[Data shown Boundary: Start]

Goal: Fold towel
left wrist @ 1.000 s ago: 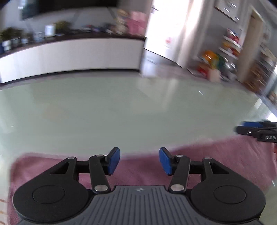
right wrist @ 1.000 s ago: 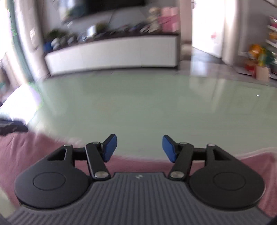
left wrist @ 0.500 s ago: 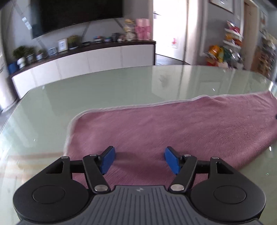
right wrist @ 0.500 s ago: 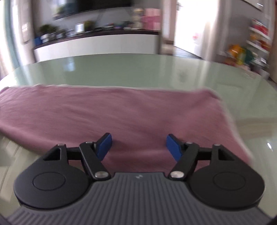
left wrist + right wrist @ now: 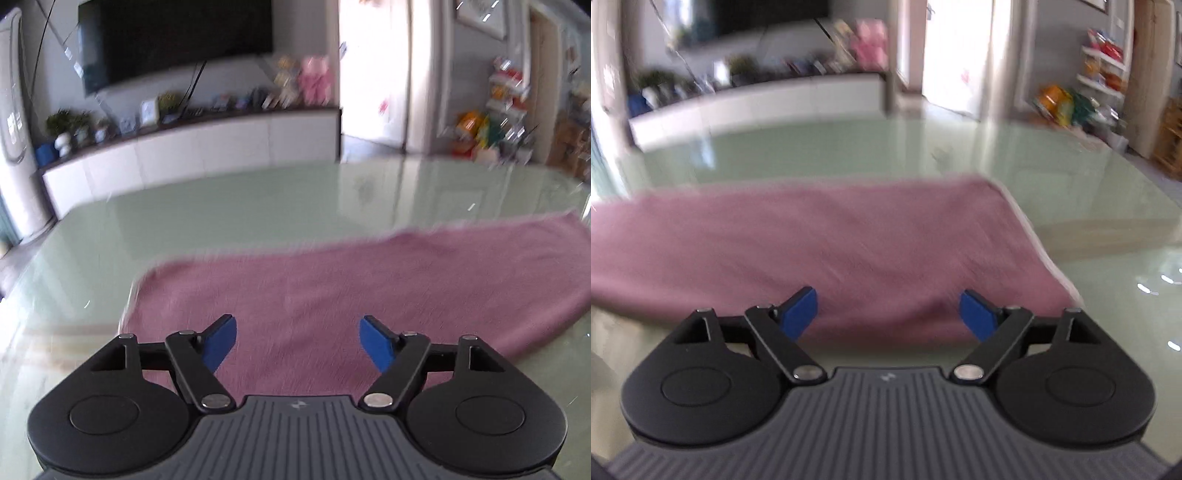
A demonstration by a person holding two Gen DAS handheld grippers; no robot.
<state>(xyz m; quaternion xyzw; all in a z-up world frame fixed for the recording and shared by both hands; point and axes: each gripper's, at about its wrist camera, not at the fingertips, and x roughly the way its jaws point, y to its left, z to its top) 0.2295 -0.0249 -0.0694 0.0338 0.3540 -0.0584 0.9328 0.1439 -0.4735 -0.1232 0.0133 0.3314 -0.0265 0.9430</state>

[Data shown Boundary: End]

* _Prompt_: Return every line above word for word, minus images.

* _Expected output_:
Goal: Fold towel
left wrist @ 1.000 s ago: 
right wrist @ 1.000 s ago: 
left wrist @ 0.500 s ago: 
right wrist @ 0.500 s ago: 
left wrist + right wrist @ now: 
A demonstration by a person holding two Gen DAS handheld grippers; no robot.
<state>(xyz m; quaternion xyzw; all in a z-up world frame fixed for the recording and shared by both hands; point and axes: each gripper's, at about its wrist camera, not at the fingertips, and x roughly the way its jaws point, y to its left, z to its top) 0.2295 -0.0249 -0.0694 0.0338 0.3540 -0.0584 0.9328 0.1439 -0.4735 -0.1232 0.0133 0.3314 -0.0265 0.9430</state>

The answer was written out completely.